D.C. Circuit restores part of Obama-era emissions rule

By Pamela King, Jennifer Hijazi | 04/07/2020 01:14 PM EDT

The E. Barrett Prettyman Court House houses the U.S. Court of Appeals for the District of Columbia Circuit.

The E. Barrett Prettyman Court House houses the U.S. Court of Appeals for the District of Columbia Circuit. Francis Chung/E&E News

The Trump administration went too far when it completely scrapped Obama-era climate rules that were only partly struck down during an earlier round of litigation, a federal appeals court said today.

In a 2-1 decision this morning, the U.S. Court of Appeals for the District of Columbia Circuit determined that Trump’s EPA overstepped in 2018 when it completely set aside a 2015 rule blocking the use of hydrofluorocarbons (HFCs) as replacements for ozone-depleting substances.

An earlier D.C. Circuit ruling, Mexichem Fluor Inc. v. EPA, said EPA could not apply that requirement to regulated entities that had already made the switch to HFCs, which are now known to be potent greenhouse gases.


"The 2018 Rule goes further than Mexichem by instituting a complete vacatur of the 2015 Rule’s HFC listings," D.C. Circuit Chief Judge Sri Srinivasan wrote in an opinion issued this morning.

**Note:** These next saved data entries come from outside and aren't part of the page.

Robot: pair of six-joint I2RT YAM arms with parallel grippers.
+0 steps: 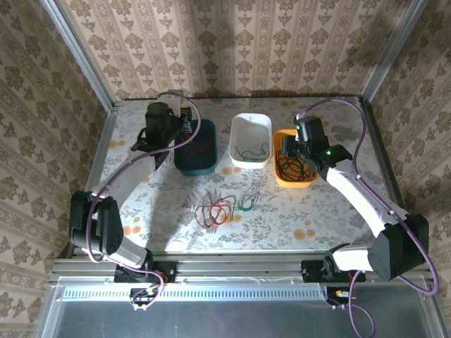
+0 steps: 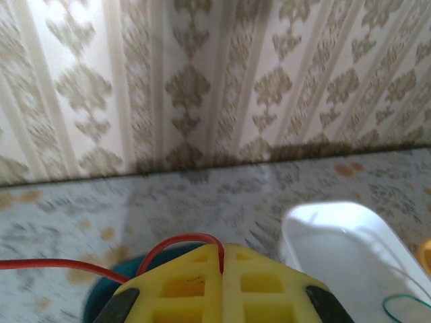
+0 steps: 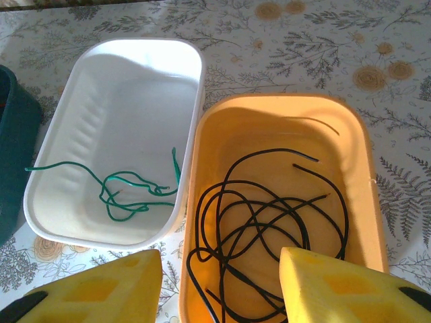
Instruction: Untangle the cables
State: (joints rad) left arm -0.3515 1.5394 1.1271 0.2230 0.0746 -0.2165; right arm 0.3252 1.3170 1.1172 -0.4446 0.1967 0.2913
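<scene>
While the left hand [image 2: 222, 259] is pinched shut on a red wire [image 2: 180, 237] above the teal tray [image 1: 196, 171] toward the far left of the bench [image 1: 317, 218], the right hand [image 3: 221, 269] hangs with fingers parted and empty over the orange tray [image 3: 367, 202], where black wires [image 3: 269, 215] lie coiled. A green wire [image 3: 128, 195] lies in the white tray [image 3: 121, 94] between those two trays. A tangle of red wires [image 1: 215, 211], with a loose green wire [image 1: 246, 203] just beside it, sits mid-bench toward the near edge.

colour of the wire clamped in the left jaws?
Red. The wire pinched between the shut left jaws shows best in the left wrist view.
</scene>
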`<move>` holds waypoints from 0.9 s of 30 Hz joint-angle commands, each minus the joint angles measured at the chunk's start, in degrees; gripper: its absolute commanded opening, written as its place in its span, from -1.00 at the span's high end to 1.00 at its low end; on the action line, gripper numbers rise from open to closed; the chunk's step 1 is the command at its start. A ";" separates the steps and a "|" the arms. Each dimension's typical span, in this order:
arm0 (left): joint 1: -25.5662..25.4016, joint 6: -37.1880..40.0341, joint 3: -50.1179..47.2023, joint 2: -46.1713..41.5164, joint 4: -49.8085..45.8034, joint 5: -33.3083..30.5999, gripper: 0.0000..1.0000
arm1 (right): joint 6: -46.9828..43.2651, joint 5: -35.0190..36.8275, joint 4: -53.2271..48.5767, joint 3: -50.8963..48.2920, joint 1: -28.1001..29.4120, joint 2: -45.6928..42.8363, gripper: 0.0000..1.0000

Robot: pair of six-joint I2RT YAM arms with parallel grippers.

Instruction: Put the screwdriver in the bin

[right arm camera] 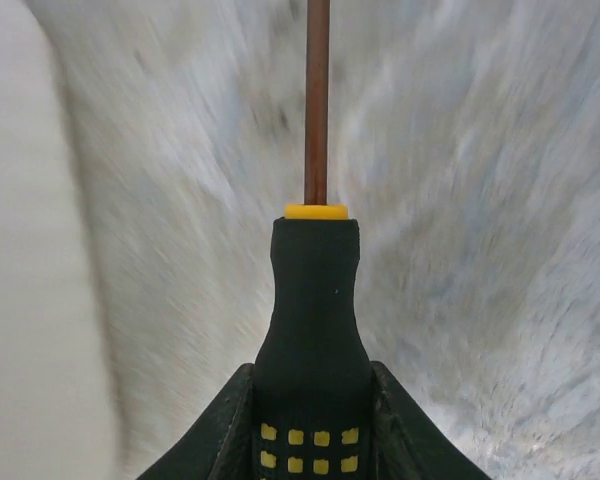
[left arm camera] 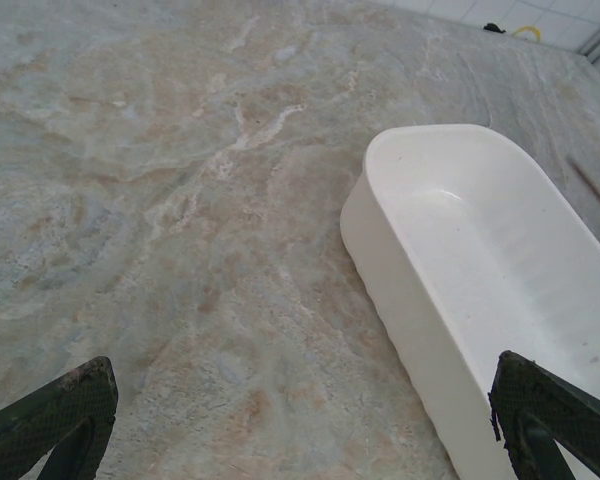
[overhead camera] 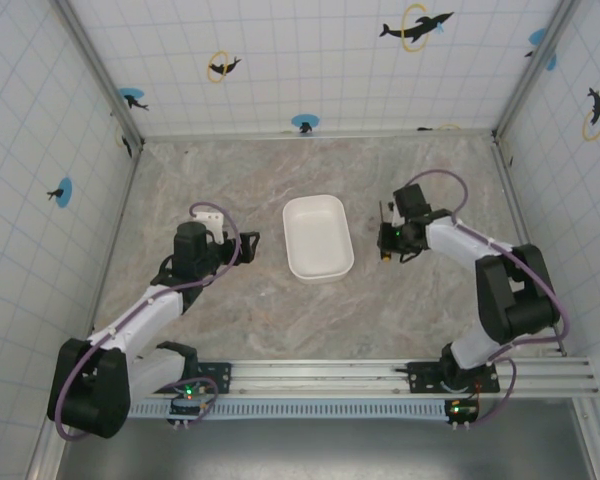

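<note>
The screwdriver (right arm camera: 315, 320) has a black handle with yellow squares and a thin dark shaft pointing away from the wrist camera. My right gripper (right arm camera: 313, 430) is shut on its handle, both fingers pressed against the sides. From above, the right gripper (overhead camera: 388, 243) holds the screwdriver (overhead camera: 383, 232) just right of the bin. The white bin (overhead camera: 318, 237) sits mid-table and holds nothing. My left gripper (overhead camera: 248, 245) stands open to the left of the bin (left arm camera: 480, 260), whose near wall lies between its spread fingertips (left arm camera: 550, 415).
The marble tabletop (overhead camera: 310, 310) is ringed by tiled walls with dolphin stickers. Blur streaks the table in the right wrist view. The bin's left side appears there as a pale band (right arm camera: 30, 300).
</note>
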 commanded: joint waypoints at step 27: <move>-0.23 1.76 0.91 1.13 -0.16 -1.91 -0.95 | 15.81 28.27 0.55 17.22 30.80 7.86 1.00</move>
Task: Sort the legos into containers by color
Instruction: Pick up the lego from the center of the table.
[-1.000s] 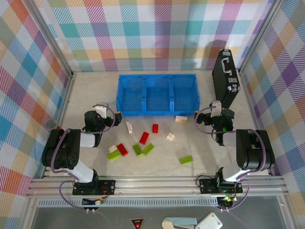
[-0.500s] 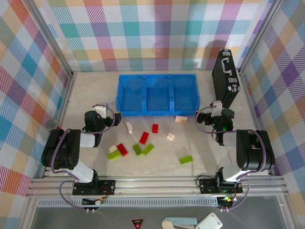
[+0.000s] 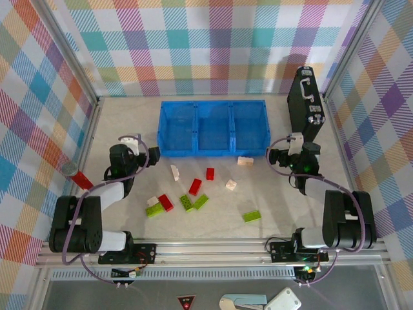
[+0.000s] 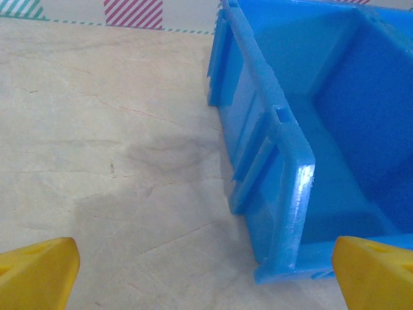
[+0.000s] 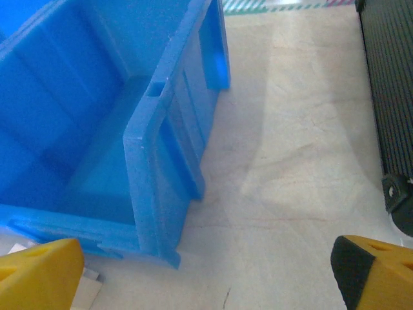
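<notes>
The containers are three compartments of one blue tray (image 3: pixel 213 127) at the back of the table, and I see nothing in them. The legos lie loose in front of it: red ones (image 3: pixel 195 186) (image 3: pixel 210 173) (image 3: pixel 166 202), lime green ones (image 3: pixel 153 209) (image 3: pixel 194 202) (image 3: pixel 251 216) and cream-white ones (image 3: pixel 244 161) (image 3: pixel 174 172) (image 3: pixel 231 185). My left gripper (image 3: pixel 153 155) (image 4: pixel 206 278) stands open at the tray's near left corner (image 4: pixel 290 194), holding nothing. My right gripper (image 3: pixel 274 155) (image 5: pixel 206 278) stands open at the near right corner (image 5: pixel 148 168), also holding nothing.
A black case (image 3: pixel 304 106) (image 5: pixel 387 97) stands upright right of the tray, close to my right gripper. A red strip (image 3: pixel 82 179) lies by the left wall. Checked walls close the table on three sides.
Both arms have stretched forward, carrying the wrists a little toward the tray's near corners. Both grippers stay open. No lego has moved.
</notes>
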Robot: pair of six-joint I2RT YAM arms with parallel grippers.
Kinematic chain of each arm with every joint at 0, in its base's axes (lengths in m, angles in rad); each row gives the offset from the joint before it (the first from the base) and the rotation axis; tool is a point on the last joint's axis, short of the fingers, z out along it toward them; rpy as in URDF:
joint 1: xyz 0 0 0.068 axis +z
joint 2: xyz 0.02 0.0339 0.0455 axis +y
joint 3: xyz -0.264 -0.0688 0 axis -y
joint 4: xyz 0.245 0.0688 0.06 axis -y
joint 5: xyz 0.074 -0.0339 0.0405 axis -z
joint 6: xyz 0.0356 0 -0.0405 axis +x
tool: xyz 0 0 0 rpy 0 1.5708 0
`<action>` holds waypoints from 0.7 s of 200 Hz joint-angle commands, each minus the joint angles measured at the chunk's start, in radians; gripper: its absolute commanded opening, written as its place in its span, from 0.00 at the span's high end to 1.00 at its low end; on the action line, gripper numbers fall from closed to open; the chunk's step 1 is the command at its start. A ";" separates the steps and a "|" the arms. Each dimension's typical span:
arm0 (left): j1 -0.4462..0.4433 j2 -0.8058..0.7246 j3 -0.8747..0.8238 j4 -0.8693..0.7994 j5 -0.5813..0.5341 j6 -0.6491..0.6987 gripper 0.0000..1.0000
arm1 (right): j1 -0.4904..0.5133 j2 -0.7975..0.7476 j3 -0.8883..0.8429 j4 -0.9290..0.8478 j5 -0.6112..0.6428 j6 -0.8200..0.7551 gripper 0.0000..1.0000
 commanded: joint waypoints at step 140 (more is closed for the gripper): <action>-0.007 -0.166 0.530 -1.148 0.043 -0.186 0.00 | 0.233 -0.194 0.261 -0.812 0.137 0.321 0.13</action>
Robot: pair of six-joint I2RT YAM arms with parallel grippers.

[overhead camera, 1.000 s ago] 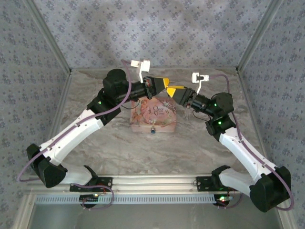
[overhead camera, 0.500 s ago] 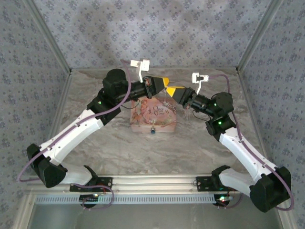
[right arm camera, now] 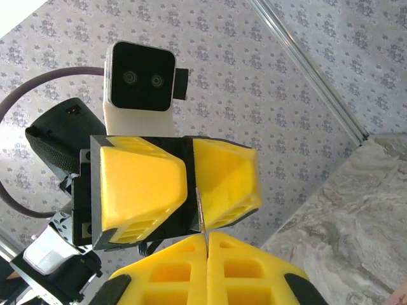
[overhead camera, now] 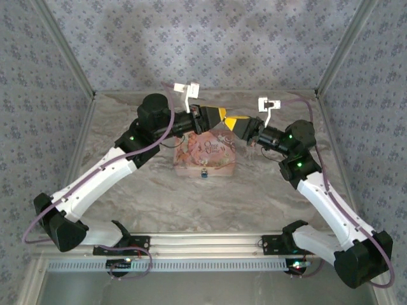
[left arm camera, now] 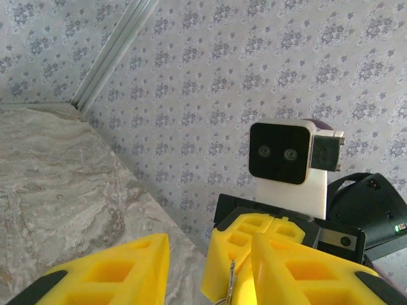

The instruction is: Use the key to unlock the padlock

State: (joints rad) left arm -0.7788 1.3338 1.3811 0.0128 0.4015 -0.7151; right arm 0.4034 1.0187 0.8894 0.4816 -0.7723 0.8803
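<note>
Above the far edge of the pink box [overhead camera: 206,151], the left gripper [overhead camera: 220,113] and the right gripper [overhead camera: 233,119] meet tip to tip in the air, well clear of the table [overhead camera: 159,197]. I judge this to be a passing of the key [right arm camera: 200,213] from one arm to the other. It is done up there so that neither arm disturbs the box, and so that the thin piece can be taken at a better angle for the lock. The right gripper is fully closed, and the key stands out from the seam of its two pads as a narrow pale strip. The left gripper is partly open: its fingers [right arm camera: 143,190] stand on each side of the strip with a small gap, and I cannot tell if one of them touches the metal. The padlock [overhead camera: 204,172], blue and silver, sits low at the middle of the near side of the box, apart from both arms, so the unlocking is not yet begun. The overhead camera gives the box, the lock and both arms together, but the key is too small to find there. The right wrist camera gives the key and the gap around it clearly. The left wrist camera gives the opposite gripper head-on, with the key edge-on.
</note>
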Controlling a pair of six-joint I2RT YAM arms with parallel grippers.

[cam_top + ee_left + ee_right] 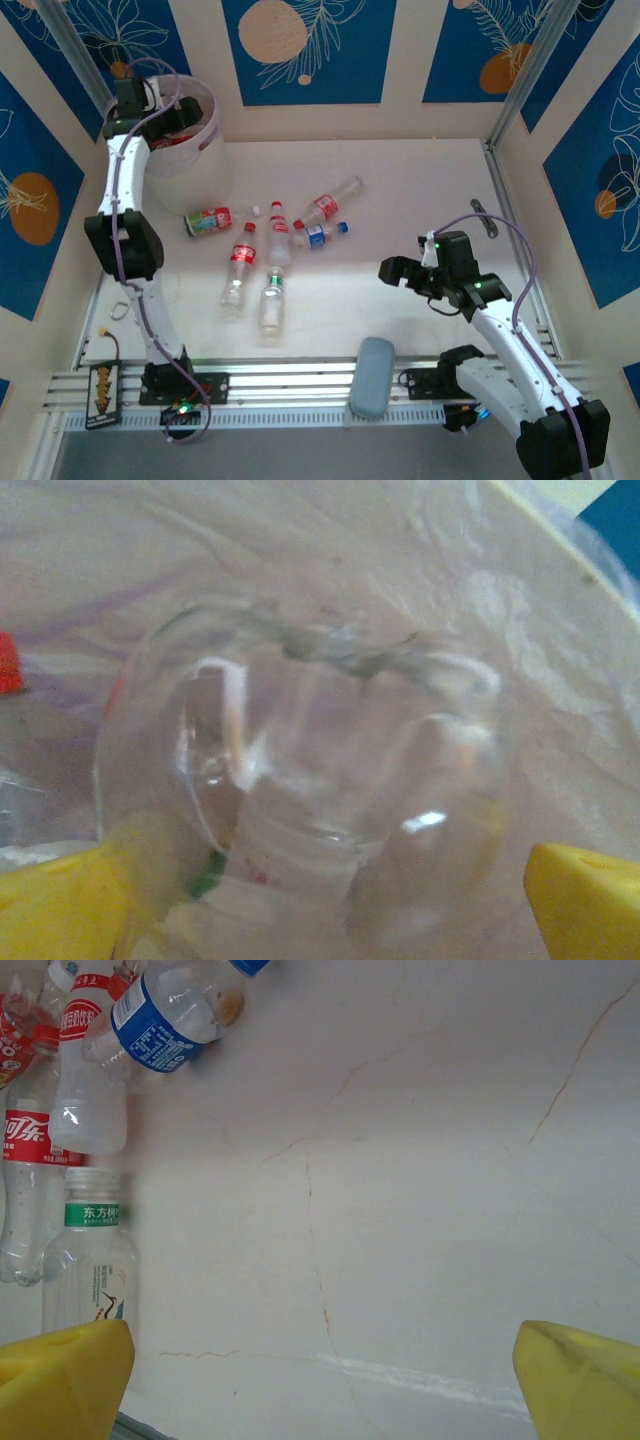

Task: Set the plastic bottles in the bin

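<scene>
Cream table (420, 180) with fine cracks, walled by blue panels (300, 45) with orange discs. At the near edge a grey-blue pad (372, 390) lies across the rail beside the right arm's base.

Just beyond it the right gripper (398, 272) hovers over bare table, its yellow fingers (60, 1380) spread wide with nothing between them. From its wrist view the gripper (320, 1380) looks at the near end of the pile: a green-labelled bottle (90, 1270) closest, a blue-labelled bottle (160, 1015) further up.

Mid-table, about six bottles (270, 250) lie on their sides in a loose cluster, some touching, well apart from the bin.

Farthest, in the left rear corner, stands the bin (212, 110), with the left gripper (170, 125) reaching over its rim. Its wrist view looks down inside against the bin's wall (480, 600): a clear bottle (320, 780) sits base towards the camera, and the left gripper (320, 900) has its fingers (585, 900) set wide at the frame's lower corners. There is a gap on the right side, so I judge the bottle loose, not pinched. A red cap (8, 665) at the left edge suggests another bottle in there.

The step in hand looks like the drop of one bottle. Next, the left arm needs to lift clear of the rim and go for the nearest bottle of the cluster. The right could take the green-labelled one.
</scene>
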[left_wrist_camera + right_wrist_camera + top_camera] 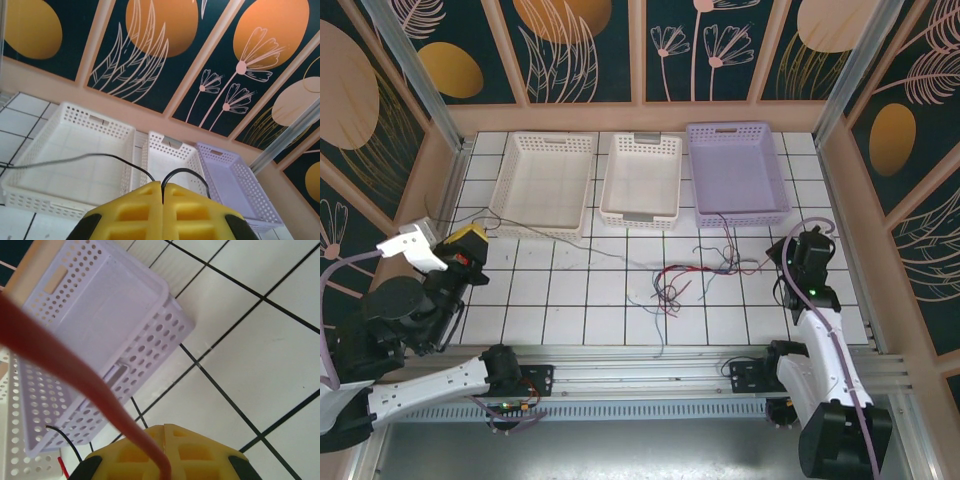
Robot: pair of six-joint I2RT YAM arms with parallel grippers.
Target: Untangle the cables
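left gripper (162, 191) pinched shut on black cable (120, 159), right gripper (164, 432) clamped red cable (70, 360), tangled cables (670, 280) lay mid-frame

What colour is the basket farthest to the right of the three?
Pale lilac. The rightmost basket shows best in the top external view.

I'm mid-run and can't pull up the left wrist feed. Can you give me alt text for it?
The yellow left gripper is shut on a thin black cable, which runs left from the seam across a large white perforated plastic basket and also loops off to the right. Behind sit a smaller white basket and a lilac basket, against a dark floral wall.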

"And vacating those listings has the effect of suspending regulatory requirements, which qualifies as determining legal rights or obligations and carrying legal consequences for purposes of the second finality prong."

During oral arguments last spring, attorneys for the Natural Resources Defense Council told the D.C. Circuit that EPA had illegally tossed the HFC regulation without public input, resulting in the production of thousands of noncompliant appliances (Greenwire, May 3, 2019).

Srinivasan, an Obama appointee, agreed with challengers’ arguments that, among other things, EPA could not amend the 2015 rule without complying with notice-and-comment requirements.

Judge David Tatel, a Clinton pick, joined Srinivasan’s ruling, but Judge Neomi Rao, a Trump appointee, disagreed.

During arguments, the president’s former regulatory chief seemed skeptical of environmentalists’ arguments that EPA’s rollback of the HFC rule was really a final agency action that the court could review.

In her dissenting opinion, Rao said that while she agreed the Trump administration’s change was a final action subject to judicial review, she was not persuaded that EPA needed to go through the public comment process.

"Unlike the majority, however, I would classify the 2018 Guidance as an interpretive rule that did not create new rights or obligations and did no more than articulate the EPA’s view of what was required by Mexichem in the ‘near term’ and pending further rulemaking," Rao wrote.

"Because the 2018 Guidance was an interpretive rule, notice and comment was not necessary."

She added that EPA’s decision to scrap the HFC rule "was effectively compelled" by the D.C. Circuit’s earlier ruling in Mexichem.

NRDC attorney Peter DeMarco celebrated today’s ruling and said he hopes the decision eases the transition to safer alternatives to HFCs.

"The decision is an important victory for climate," he said. "It restores common-sense restrictions on HFC use that EPA had illegally removed."

EPA said it is reviewing the ruling.